Here I was witnessing something I had only seen and described in the books I have read. It struck me how small a part we are in history, yet here in this point in time we are part of history itself. Not just an insignificant little ant, but part of the heartbeat of existence. We are connecting in this one moment the history, the present and the future. A truly humbling moment.

The day went on, with a beautiful Mass, a picnic lunch, a procession, culminating in Benediction. The beauty and peace of the Catholic liturgy was as it's very best, and the presence of Christ felt so clearly and by so many. 

A day of celebration of Our Lady, through whose maternal intercession for us we can come closer to her son Our Lord. A day filled with friendship, both old and new. A day in which we encountered love, hope and faith through prayer and worship. Drawing to a close in the presence of Christ himself, both humbled and inspired by his blessing. So that though exhausted by the proceedings of a long day, we left refreshed and renewed in our faith. 

Not long after leaving the overtired children slept and we had a long drive home. Having spent every bit of energy on the day we slept the longest we have all slept in years. Now the day after, we are looking back on a day that will stay with us for the rest of our lives. 

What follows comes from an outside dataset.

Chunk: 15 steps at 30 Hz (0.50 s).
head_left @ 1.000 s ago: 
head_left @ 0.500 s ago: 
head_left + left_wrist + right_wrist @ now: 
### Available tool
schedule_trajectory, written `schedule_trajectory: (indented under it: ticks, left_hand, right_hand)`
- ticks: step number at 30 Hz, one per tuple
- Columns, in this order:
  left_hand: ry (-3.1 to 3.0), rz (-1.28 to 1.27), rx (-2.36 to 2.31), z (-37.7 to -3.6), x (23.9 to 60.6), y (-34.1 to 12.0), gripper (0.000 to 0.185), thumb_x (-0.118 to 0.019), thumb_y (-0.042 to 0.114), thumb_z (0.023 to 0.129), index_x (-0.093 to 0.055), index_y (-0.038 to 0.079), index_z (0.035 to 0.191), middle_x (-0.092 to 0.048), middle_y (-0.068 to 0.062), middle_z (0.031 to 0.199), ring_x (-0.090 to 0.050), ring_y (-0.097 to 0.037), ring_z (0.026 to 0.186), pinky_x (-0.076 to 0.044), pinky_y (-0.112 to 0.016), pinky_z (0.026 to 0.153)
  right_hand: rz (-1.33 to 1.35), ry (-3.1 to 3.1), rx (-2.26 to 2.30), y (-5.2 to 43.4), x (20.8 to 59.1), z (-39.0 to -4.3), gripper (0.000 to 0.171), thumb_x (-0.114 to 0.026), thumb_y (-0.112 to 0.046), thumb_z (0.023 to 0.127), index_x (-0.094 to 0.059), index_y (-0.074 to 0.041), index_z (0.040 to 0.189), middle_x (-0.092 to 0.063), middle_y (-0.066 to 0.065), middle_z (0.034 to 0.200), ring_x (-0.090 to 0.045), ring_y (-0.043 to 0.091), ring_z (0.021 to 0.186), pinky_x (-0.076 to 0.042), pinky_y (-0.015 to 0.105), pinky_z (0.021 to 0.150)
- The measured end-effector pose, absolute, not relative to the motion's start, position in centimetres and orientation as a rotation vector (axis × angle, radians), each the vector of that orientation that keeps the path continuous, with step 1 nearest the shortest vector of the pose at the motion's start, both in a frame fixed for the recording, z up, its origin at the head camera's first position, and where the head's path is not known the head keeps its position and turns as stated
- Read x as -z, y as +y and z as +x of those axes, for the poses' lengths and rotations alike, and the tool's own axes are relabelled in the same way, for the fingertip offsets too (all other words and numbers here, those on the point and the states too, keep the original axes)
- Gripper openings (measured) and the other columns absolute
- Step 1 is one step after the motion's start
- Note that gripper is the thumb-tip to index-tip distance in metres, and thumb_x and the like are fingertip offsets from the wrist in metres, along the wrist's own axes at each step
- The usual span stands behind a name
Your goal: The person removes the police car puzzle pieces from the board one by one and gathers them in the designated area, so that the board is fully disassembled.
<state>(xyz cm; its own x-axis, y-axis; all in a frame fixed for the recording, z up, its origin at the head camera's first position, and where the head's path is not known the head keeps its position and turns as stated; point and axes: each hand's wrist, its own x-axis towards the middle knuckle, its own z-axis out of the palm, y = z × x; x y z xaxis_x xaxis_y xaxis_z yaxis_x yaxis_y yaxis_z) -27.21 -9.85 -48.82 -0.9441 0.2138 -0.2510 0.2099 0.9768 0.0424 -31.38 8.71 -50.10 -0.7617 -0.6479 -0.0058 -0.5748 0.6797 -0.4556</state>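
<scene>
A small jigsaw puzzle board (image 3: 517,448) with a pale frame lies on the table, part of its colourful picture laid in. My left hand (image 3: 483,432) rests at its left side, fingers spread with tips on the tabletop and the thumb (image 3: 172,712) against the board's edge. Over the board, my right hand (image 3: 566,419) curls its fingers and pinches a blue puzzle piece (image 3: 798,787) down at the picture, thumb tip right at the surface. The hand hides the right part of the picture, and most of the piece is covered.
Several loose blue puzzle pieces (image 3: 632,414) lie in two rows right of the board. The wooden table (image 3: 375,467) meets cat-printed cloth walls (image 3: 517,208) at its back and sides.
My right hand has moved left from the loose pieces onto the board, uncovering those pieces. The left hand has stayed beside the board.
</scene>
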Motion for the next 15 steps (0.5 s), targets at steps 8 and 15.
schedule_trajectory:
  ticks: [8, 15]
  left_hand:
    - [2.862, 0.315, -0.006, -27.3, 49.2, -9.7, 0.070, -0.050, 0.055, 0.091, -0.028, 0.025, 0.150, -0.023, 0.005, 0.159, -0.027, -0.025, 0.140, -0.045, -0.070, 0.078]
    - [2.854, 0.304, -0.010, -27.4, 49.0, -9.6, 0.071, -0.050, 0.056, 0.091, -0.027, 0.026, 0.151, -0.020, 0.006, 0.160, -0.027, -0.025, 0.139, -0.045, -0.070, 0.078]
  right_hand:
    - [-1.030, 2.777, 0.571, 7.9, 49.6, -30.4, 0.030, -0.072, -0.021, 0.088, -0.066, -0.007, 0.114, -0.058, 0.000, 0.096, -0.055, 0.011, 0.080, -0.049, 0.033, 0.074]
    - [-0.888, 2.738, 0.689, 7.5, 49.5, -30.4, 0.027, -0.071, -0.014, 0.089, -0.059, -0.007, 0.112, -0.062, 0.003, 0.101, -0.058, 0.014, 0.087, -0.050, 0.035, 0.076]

Walsingham is, I think, just one of those special places where you can not fail to find both Christ (embodied by the Priest's in their ministry and physically in the sacrament) and also the comfort of the intercession of his Mother. The the shrine chapel candles flicker and glow with the prayers of the people all year round. It is a rare place that is so filled with the overpowering sense of hope in the power of prayer. 

I very much hope that this is just one more of many journeys to this place of sanctuary and refreshment. To all who read this, no matter what your churchmanship is, please visit. You will not be disappointed, it is a place filled with the presence of God. It will humble and enrich you all in one breath.